5. Extreme pain behavior and dysfunction that renders short-term care impractical, and there is reasonable evidence presented by the evaluating pain team that a brief continued stay will facilitate transition to a short-term tertiary pain program.

Other Functional Restoration: Patients may occasionally require functional rehabilitation but find that there is either no formal program available or that it is unsuitable due to social or medical challenges.

If the patient needs treatment for specific clinical indications with the services to be delivered, functional restoration may be possible in these situations. Physical or occupational therapy, behavioral/psychological treatment, and at least one additional discipline focused on rehabilitation should all be indicated, at the very least.

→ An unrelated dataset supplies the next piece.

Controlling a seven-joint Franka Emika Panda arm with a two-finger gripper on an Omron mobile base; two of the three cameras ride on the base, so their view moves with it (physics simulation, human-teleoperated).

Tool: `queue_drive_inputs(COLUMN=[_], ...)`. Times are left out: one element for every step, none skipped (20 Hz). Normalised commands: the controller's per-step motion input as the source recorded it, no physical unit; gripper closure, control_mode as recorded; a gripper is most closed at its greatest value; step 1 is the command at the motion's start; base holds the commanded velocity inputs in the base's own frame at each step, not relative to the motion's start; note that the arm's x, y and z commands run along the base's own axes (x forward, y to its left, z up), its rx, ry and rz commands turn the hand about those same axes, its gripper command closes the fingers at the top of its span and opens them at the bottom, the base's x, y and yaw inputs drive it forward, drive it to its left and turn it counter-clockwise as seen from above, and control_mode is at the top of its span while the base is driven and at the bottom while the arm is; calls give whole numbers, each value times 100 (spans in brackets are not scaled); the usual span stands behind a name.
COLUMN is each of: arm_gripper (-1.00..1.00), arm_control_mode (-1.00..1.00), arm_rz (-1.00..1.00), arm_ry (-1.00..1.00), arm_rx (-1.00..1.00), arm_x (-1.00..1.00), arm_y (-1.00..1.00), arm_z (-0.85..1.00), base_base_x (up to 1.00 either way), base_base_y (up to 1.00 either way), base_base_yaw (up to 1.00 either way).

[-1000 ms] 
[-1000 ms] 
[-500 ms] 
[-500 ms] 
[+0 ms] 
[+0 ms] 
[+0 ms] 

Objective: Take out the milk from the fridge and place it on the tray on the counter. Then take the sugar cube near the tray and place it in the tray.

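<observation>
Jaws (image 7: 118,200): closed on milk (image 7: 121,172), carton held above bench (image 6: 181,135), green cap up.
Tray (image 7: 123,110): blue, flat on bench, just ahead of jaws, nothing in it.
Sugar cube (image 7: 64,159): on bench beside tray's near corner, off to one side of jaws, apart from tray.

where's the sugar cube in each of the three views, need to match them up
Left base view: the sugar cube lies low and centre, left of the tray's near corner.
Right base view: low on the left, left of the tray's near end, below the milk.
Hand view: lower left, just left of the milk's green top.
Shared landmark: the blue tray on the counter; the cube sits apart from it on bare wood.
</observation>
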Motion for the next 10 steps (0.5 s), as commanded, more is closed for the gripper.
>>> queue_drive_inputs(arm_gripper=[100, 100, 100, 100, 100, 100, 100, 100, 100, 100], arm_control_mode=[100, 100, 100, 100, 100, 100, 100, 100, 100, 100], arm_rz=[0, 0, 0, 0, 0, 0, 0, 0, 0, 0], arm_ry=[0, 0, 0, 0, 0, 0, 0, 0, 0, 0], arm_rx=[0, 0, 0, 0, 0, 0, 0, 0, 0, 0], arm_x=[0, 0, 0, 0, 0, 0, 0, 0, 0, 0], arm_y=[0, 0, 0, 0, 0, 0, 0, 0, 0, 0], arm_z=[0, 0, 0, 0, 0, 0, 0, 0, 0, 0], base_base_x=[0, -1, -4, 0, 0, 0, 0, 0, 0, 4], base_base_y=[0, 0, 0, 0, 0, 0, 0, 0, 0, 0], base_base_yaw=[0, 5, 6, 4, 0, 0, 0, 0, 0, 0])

A physician who is appropriately qualified and skilled to administer and supervise rehabilitation treatments or functional restoration must oversee the patient’s care. Such services should be provided under the following conditions:

1. Meeting the criteria for composing functional restoration care as appropriate to the case.
2. A level of disability or dysfunction that does not require treatment in a formal program.
3. No medication dependence or significant opioid usage, and
4. A medical condition for which return to work can be anticipated upon completion of the services.

Follow-up – After being successfully discharged from a tertiary pain program, regular or rigorous formal therapy is typically not required. It is crucial that patients who learned physical restorative and psychological pain management techniques during the tertiary pain program continue their own self-directed home programs.

A long-term care plan should be prepared to simplify management by the treating physician, and routine follow-up should be provided to assess the durability of the functional restoration obtained.